TASK TO COMPLETE:
Check each line of the listing, and copy it if it contains the word "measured".

==== AVAILABLE DATA

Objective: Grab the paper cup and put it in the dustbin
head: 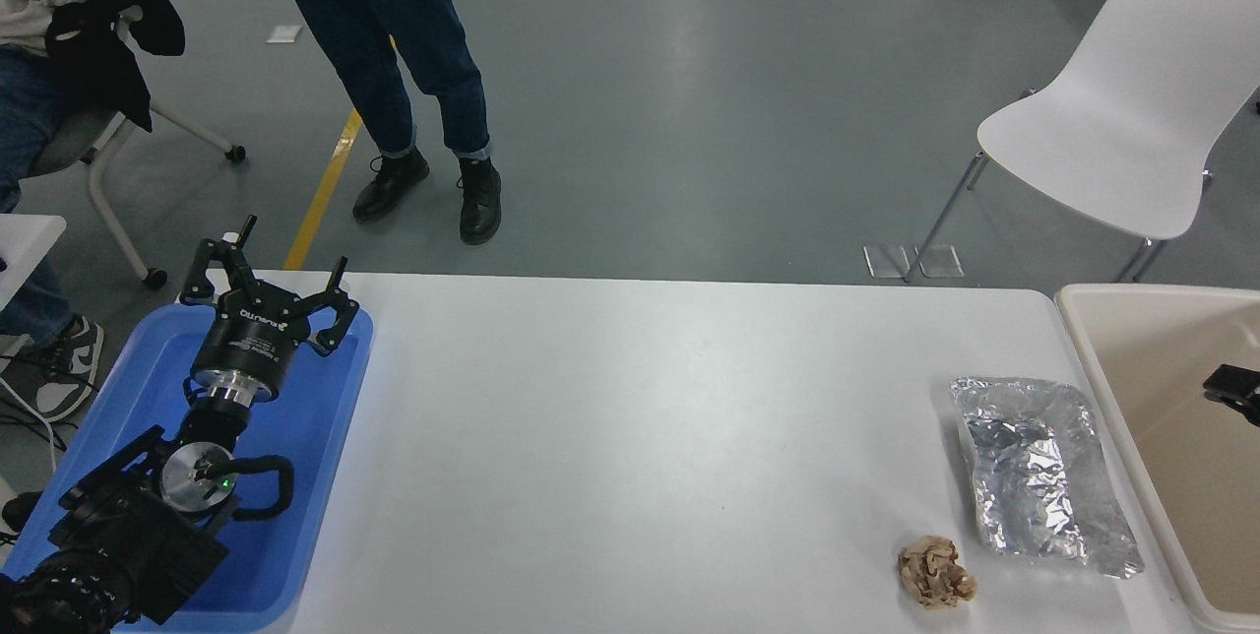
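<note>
The beige dustbin (pixel 1152 290) stands at the table's right end, partly cut off by the picture's edge. The paper cup is out of view. A small black part of my right gripper (pixel 1234 383) shows at the right edge, over the inside of the dustbin; too little of it shows to tell its state or whether it holds anything. My left gripper (pixel 276 270) is parked open and empty over the blue tray (pixel 325 437) at the lower left.
A crumpled foil sheet (pixel 1039 476) and a crumpled brown paper ball (pixel 935 572) lie on the white table (pixel 640 417) near the dustbin. A person's legs (pixel 413 73) stand beyond the far edge. A white chair (pixel 1122 122) stands at the back right.
</note>
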Robot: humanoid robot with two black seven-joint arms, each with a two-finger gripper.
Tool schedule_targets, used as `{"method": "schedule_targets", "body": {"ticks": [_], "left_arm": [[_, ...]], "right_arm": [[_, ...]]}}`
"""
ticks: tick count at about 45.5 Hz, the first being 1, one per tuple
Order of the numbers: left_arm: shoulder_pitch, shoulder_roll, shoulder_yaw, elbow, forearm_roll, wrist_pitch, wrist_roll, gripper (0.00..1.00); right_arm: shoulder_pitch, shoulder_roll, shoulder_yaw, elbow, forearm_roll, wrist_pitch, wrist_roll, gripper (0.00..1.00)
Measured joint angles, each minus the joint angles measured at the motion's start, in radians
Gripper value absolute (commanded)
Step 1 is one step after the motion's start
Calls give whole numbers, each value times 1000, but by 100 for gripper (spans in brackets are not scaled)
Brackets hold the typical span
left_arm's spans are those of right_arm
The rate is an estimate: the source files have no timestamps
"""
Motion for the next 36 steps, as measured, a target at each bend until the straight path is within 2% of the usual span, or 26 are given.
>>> {"method": "schedule_targets", "body": {"ticks": [6, 7, 9, 21, 36], "left_arm": [[-1, 0, 0, 0, 0, 0, 1, 100], [-1, 0, 0, 0, 0, 0, 1, 100], [-1, 0, 0, 0, 0, 0, 1, 100], [-1, 0, 0, 0, 0, 0, 1, 100], [-1, 0, 0, 0, 0, 1, 3, 100]], "right_arm": [[130, 23, -104, 44, 0, 132, 0, 100], [179, 34, -139, 55, 0, 192, 1, 100], [194, 38, -148, 58, 0, 213, 0, 100], [421, 122, -242, 104, 0, 562, 1, 100], [613, 316, -305, 182, 1, 717, 1, 100]]}}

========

RESULT OF THE TASK:
Measured joint angles, each minus the joint angles measured at the motion's start, in radians
Motion for the next 36 steps, as measured, a target at each bend until the straight path is within 2% of the usual span, or 26 are given.

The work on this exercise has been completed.